In the continuing Twisted Metal plotline (did you know there was one?) the leader of the Twisted Metal tournament, Calypso, has been overthrown by Sweet Tooth and his gang of midget clowns. They now run the tournament, whose prize is whatever the winner desires. Entered in this year's contest are 20 different racers competing in 8 new arenas designed by the clown himself. All this is supposed to invoke a feeling of violence and mayhem but comes off pretty silly. It just seems like a way to push Sweet Tooth into overexposure as the Twisted Metal mascot.

The first thing that you will notice when you begin playing is just how quickly the game moves. The cars are fast, they corner well, and they fly across the screen. At first this seems like a good thing and it definitely would be if this were a platform game or a racing game. However, as car combat game this speedy game play really got on my nerves. Cars were constantly flying past me before e could even shoot each other and I found myself driving around circles trying to get into a fight. The radar was little help as it kept changing faster than I could adjust. I prefer the older versions where it was much easier to get into a shootout and more hits connected. Also the tradeoff of faster gameplay is less cars on the screen at once. Less cars means less destruction.

Some of the nicer aspects of the game lie in the features both before and during play. This is the first car mangling game where you can design the car from a selection of sizes, models, and colors. Then you can pick a battle cry (Hail to the King, baby!) and a special weapon. Even though there is not a lot of different cars to choose from (3 sizes and 3 designs in each size) it is nice to be able to match up a nice looking car with your favorite weapon instead of having to be stuck with the one they give you.

In a game like this level design is a key ingredient. Since you have to use all of the paths and features in a combat atmosphere, the way that everything is laid out is very important. One advantage to this game is that there are a lot of warps and teleportation devices. This makes it easy to get to those hard to reach places. The problem with the levels it that there are too many hills, cliffs, and walls. It seemed like all I was doing was going up a hill and falling off. These obstacles become increasingly annoying since the collision physics between the ramps, walls and cars are all messed up. You will find yourself flipping over after tapping the walls and getting caught between falling and hanging on to the edges. A couple of times my car got caught in the wall graphic and I was doing 130 MPH without going anywhere.

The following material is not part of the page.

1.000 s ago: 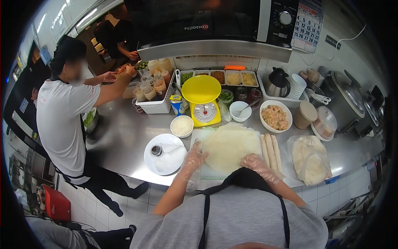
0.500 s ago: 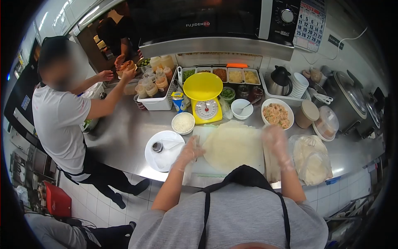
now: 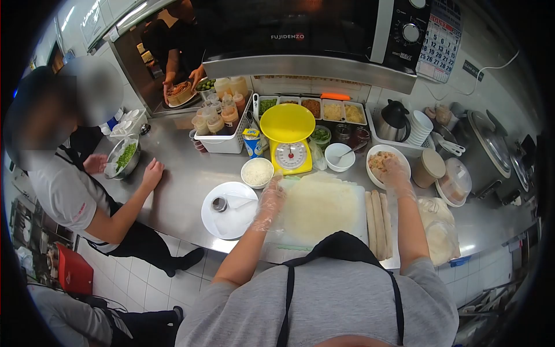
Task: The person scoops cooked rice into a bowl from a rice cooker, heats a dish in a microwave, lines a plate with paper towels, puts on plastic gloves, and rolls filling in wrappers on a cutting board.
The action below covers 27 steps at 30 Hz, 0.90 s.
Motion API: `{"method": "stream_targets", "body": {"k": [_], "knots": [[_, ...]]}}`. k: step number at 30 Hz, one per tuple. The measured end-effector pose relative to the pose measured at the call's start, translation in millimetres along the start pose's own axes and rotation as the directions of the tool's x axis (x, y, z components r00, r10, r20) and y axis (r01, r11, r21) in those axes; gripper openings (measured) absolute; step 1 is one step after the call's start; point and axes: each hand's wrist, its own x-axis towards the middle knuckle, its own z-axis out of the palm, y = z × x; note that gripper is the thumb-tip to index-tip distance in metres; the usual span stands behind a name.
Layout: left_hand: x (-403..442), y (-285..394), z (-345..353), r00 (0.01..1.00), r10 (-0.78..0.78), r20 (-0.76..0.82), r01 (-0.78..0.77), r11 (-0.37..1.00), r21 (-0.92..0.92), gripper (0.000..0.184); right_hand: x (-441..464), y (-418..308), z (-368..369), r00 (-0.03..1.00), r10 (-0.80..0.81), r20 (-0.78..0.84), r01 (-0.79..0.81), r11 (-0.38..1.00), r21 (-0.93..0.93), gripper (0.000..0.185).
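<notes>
My left hand [image 3: 272,199], in a clear plastic glove, is at the left edge of a white cutting board [image 3: 363,202], its fingers stretched out. Thin pale wrapper sheets [image 3: 321,208] lie spread on the board. Also gloved, my right hand [image 3: 396,175] reaches into a white bowl [image 3: 372,176] of pinkish shredded filling [image 3: 378,162]; its fingertips are in the mixture, and their grip is hidden. Several pale rolled sticks [image 3: 378,225] lie side by side at the board's right. Beyond them is a clear plastic bag [image 3: 437,231] with pale rounds inside.
A yellow scale [image 3: 292,155] stands behind the board. Left of it are a bowl of white shreds [image 3: 257,172] and a white plate [image 3: 217,225] with a small metal cup. At left, a co-worker [image 3: 81,191] stands by a bowl of chopped greens [image 3: 124,157]. A microwave [image 3: 289,34] overhangs the back.
My right hand has moved from above the rolled sticks up into the filling bowl, uncovering the sticks. My left hand has shifted slightly up. The co-worker has turned from the pass-through to the greens.
</notes>
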Motion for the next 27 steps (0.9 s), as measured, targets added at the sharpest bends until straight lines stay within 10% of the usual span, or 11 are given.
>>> {"method": "stream_targets", "body": {"k": [3,15,17,23,27], "knots": [[-1,-17,9,0.944,0.244,-0.221,-0.25,0.968,0.004,0.064,8,0,-6,0.999,0.014,0.052,-0.013,0.999,-0.036,0.058],[-31,25,4,0.807,0.559,-0.19,-0.479,0.808,0.344,0.07,9,2,-14,1.0,-0.014,0.024,0.012,0.999,0.048,0.06],[-34,18,14,0.815,0.554,-0.169,-0.485,0.812,0.325,0.07,7,2,-10,0.989,-0.011,0.149,0.006,0.999,0.033,0.061],[-44,-9,44,0.832,0.551,-0.058,-0.475,0.762,0.44,0.063,3,-27,-30,0.986,-0.075,-0.15,0.081,0.996,0.038,0.047],[-47,-5,42,0.869,0.495,-0.009,-0.436,0.774,0.459,0.06,12,-42,-32,0.997,-0.07,0.019,0.067,0.989,0.129,0.039]]}}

I attribute most of these problems to the speed of the game. It feels less like you are driving on a road and more like you are a puck on the ice bumping and flying all over the place. I can see how this is supposed to give it a feeling of mayhem, but after playing for a while and barely hitting anything I got really fed up with all of the speed. If there were no other car combat games out there the TM4 might be worth getting, but even its own predecessor TM2 is far superior along with the Vigilante 8 series and Rogue Trip. TM4 is just another wasted license that should have been retired long ago.